Office of Management and Budget Director Mick Mulvaney holds a briefing on President Trump's FY2018 proposed budget in the press briefing room at the White House in Washington, May 23, 2017.

Jim Bourg | Reuters

Office of Management and Budget Director Mick Mulvaney holds a briefing on President Trump’s FY2018 proposed budget in the press briefing room at the White House in Washington, May 23, 2017.

President Donald Trump’s budget proposal this week has some potentially major implications for the housing market.

Within the details of the $4.1 trillion spending plan is a change in language regarding government-sponsored enterprises. Specifically, the budget calls for improvements in the housing finance system, but not for the elimination of Fannie Mae or its sister agency Freddie Mac.

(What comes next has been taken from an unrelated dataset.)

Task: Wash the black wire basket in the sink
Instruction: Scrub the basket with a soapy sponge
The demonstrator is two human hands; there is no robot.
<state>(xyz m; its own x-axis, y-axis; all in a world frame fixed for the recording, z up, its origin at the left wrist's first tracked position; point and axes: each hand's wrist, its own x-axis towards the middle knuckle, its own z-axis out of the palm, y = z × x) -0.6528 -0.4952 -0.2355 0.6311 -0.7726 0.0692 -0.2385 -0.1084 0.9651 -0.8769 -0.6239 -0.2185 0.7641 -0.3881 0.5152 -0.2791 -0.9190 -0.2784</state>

That’s an important position shift from Trump and deviates from the course former President Barack Obama wanted to follow, according to banking analyst Dick Bove.

“There are significantly different wording changes in the 2017 budget proposal submitted by President Obama and the 2018 proposal submitted by President Trump related to Fannie Mae. President Obama clearly states his desire to get rid of this company. President Trump makes no such statement,” Bove, vice president of equity research at Rafferty Capital Markets, said in a research note this week. “This is a major change in policy.”

Fannie and Freddie had served as the cornerstone of U.S. mortgage finance before the financial crisis. The agencies bought mortgages on the secondary market and provided a vital backstop for banks by assuming the risks associated with home loans.

However, the financial crisis changed that. The agencies ran into financial trouble when loans to less-qualified buyers defaulted, requiring a government bailout that triggered public outrage.

Fannie and Freddie then were effectively nationalized during the crisis and have been pushed to tighten mortgage quality.

In an interview with CNBC last week, Bank of America CEO Brian Moynihan lamented that he would like to see down payment requirements for mortgages at 10 percent rather than 20 percent. However, unless the secondary market is willing to take on loans with a higher loan-to-value level than 80 percent, that is unlikely to happen.